En cuanto a la insuficiencia venosa profunda detectada con posterioridad -dos meses- a la caída, fue tratada de acuerdo con los protocolos médicos desde entonces, no siendo evitable, según el estado de la ciencia, haber desencadenado en una tromboflebitis, como indica la Inspección Médica.

Por ello, podemos concluir que el retraso en la práctica de las intervenciones quirúrgicas en la rodilla izquierda del actor, así como por haberse percatado de una dolencia circulatoria a partir del mes de junio de 2005, no pueden considerarse como una privación de expectativas o pérdida de oportunidad, que constituye un daño antijurídico.

Por todo ello, el recurso de apelación debe ser desestimado.

SÉPTIMO.En aplicación del art. 139.2º de la Ley Jurisdiccional /98, procede imponer las costas a la parte apelante si se desestima totalmente el recurso, salvo que el órgano jurisdiccional, razonándolo debidamente, aprecia la concurrencia de circunstancias que justifiquen su no imposición.
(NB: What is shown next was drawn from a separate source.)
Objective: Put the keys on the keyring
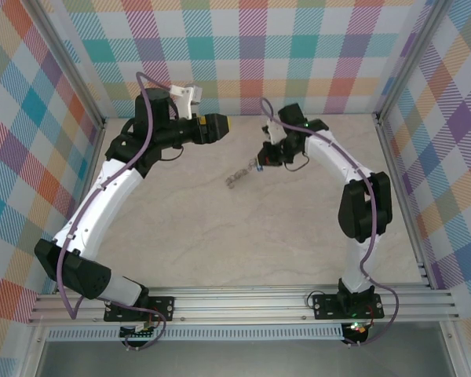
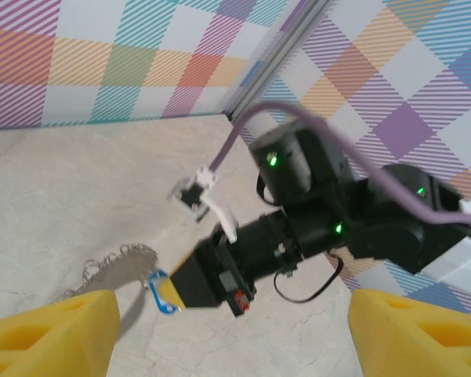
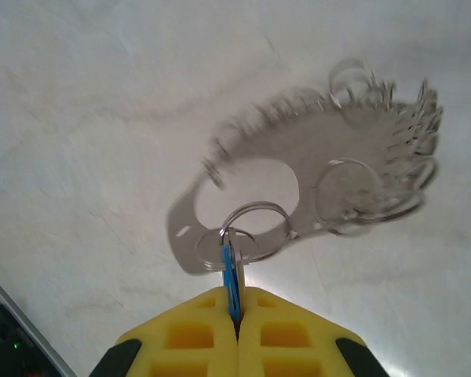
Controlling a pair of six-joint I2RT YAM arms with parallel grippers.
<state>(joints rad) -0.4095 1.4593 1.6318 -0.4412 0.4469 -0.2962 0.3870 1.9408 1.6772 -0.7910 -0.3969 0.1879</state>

En la medida en que el recurso de apelación de la parte actora ja sido desestimado, se deben imponer sus costas a la parte actora y apelante.

Vistos los preceptos legales mencionados y demás de general y pertinente aplicación,

Fallo


1º) DESESTIMAR el recurso de apelación interpuesto por la representación procesal de la parte actora, contra la Sentencia nº 256/2011, de 8 de julio, dictada por el Juzgado de lo Contencioso Administrativo nº 3 de Palma de Mallorca , la cual se confirma en su integridad.

2º) SE IMPONEN LAS COSTAS DEL RECURSO DE APELACIÓN DE LA PARTE ACTORA A LA APELANTE Y ACTORA.

Contra la presente resolución no cabe recurso ordinario.

Así por esta nuestra sentencia de la que quedará testimonio en autos para su notificación, la pronunciamos, mandamos y firmamos.

PUBLICACION.- Leída y publicada que ha sido la anterior sentencia por la Magistrada de esta Sala Ilma. Sra. Dª Alicia Esther Ortuño Rodríguez que ha sido ponente en este trámite de Audiencia Pública, doy fe. El Secretario, rubricado.